Staunt stared at himself. Lines and wrinkles, yes: a contour map of time, the valleys and ravines of a long life. Blotches on the skin. The glittering eyes deeply recessed; the cheeks fleshless, revealing the sharp outlines of the skull beneath. An old face, tremendously old. But yet not like their faces. He was no mummy yet. He imagined that a man of the twentieth century would guess him to be no more than eighty or eighty-five, just as a man of the twentieth century would guess Paul to be in his late sixties and Martin Bollinger in his late fifties. Those others, those four, showed their true ages. It must take all the magic at their doctors’ command to keep them together.
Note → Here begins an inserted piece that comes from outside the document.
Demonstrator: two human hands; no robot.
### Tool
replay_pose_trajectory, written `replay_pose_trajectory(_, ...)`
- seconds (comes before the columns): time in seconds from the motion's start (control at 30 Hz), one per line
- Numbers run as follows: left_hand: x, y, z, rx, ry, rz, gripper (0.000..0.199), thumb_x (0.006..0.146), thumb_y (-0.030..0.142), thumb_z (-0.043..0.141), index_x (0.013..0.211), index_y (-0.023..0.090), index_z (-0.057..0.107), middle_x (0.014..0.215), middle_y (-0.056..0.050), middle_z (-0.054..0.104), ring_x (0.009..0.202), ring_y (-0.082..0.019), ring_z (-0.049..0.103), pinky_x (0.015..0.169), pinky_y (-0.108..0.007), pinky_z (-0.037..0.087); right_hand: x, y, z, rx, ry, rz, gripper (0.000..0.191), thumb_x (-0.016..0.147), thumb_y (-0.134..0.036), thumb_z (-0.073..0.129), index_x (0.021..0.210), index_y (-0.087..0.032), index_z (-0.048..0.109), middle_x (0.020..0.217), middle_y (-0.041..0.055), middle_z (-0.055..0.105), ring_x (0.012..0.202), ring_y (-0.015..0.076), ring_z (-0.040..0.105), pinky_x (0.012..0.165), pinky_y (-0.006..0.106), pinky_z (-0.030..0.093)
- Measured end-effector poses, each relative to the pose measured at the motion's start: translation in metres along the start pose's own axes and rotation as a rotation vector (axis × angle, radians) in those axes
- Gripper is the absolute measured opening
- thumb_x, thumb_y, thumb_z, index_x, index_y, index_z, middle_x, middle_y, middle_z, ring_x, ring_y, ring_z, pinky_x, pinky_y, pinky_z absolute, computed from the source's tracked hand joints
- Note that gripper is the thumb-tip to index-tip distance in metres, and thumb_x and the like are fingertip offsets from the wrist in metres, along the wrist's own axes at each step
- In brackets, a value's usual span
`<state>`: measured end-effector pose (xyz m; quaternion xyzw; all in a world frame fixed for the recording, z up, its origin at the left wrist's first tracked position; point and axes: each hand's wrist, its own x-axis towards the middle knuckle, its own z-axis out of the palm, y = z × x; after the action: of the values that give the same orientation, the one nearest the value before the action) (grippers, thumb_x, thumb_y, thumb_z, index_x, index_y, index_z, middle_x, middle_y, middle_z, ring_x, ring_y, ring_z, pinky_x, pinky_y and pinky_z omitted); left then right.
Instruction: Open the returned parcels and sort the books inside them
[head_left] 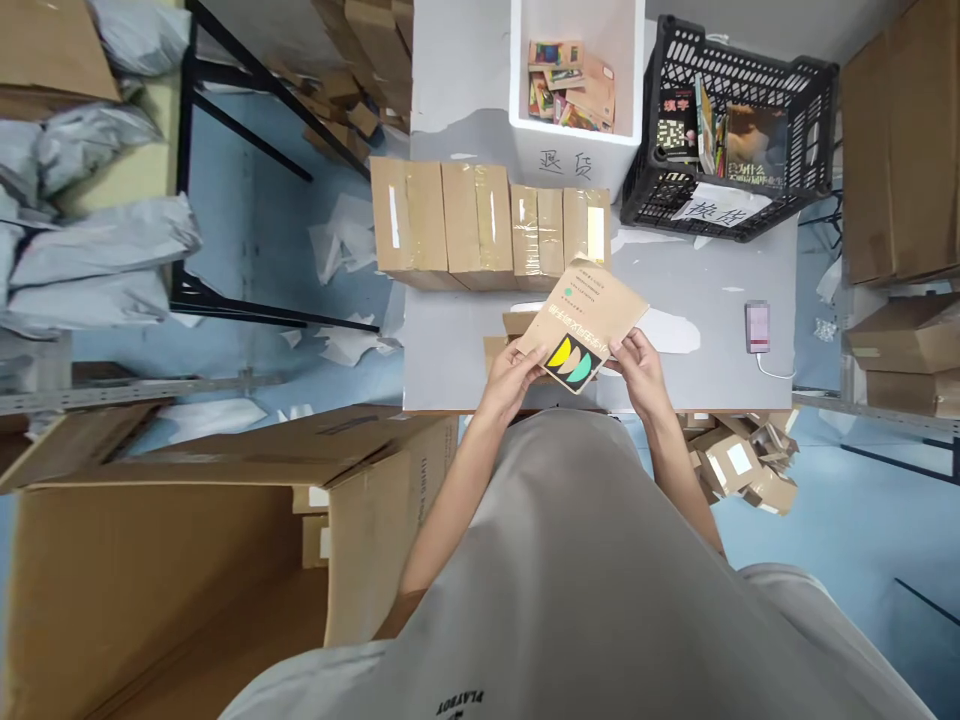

And now, weary of cheating death, they’ve come here to Go and be over with the farce. Whereas I am still strong, whereas I could continue easily, if only I wanted to continue.
“Well?” Bollinger asked.
“I’m in pretty good shape,” Staunt said. “I’m quitting while I’m ahead. It’s the right way to do it.” He picked up the data terminal again. “I wonder if they have any of my music in storage here,” he said, and opened the access node and made a request; and the room flooded with the first chords of his Twelfth Symphony. He was pleased. He closed his eyes and listened. When the movement ended, he looked around the room, and found that Bollinger had gone.